## [Exercise objective]
Copy exactly, please, the line that has "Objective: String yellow" in it along with every line after it to the end of the listing.

------

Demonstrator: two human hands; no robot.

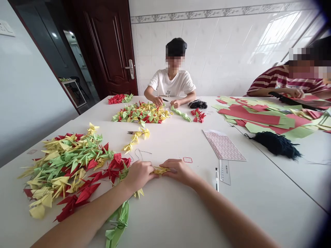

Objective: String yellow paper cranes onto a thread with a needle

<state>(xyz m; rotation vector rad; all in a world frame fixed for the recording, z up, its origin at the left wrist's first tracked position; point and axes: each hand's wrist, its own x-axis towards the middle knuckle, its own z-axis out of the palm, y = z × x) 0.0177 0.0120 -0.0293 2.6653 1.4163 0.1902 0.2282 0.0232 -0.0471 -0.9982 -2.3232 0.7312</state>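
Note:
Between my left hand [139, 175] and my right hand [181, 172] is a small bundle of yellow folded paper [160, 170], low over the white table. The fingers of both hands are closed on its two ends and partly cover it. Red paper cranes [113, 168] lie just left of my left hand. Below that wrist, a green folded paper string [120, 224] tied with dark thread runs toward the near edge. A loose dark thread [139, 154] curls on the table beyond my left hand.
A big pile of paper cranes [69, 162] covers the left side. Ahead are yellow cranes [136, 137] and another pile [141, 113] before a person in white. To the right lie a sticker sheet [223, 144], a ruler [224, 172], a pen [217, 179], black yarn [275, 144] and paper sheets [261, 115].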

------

## [Solution to the problem]
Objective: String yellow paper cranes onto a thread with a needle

<state>(xyz m; rotation vector rad; all in a world frame fixed for the recording, z up, its origin at the left wrist's first tracked position; point and axes: each hand's wrist, its own x-axis towards the middle knuckle, its own z-axis out of the palm, y = z × x) 0.0177 0.0120 -0.0293 2.6653 1.4163 0.1902 0.2282 0.0232 -0.0471 -0.9982 -2.3232 0.7312</state>
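Note:
Between my left hand [139, 175] and my right hand [181, 172] is a small bundle of yellow folded paper [160, 170], low over the white table. The fingers of both hands are closed on its two ends and partly cover it. Red paper cranes [113, 168] lie just left of my left hand. Below that wrist, a green folded paper string [120, 224] tied with dark thread runs toward the near edge. A loose dark thread [139, 154] curls on the table beyond my left hand.
A big pile of paper cranes [69, 162] covers the left side. Ahead are yellow cranes [136, 137] and another pile [141, 113] before a person in white. To the right lie a sticker sheet [223, 144], a ruler [224, 172], a pen [217, 179], black yarn [275, 144] and paper sheets [261, 115].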

The answer requires no additions.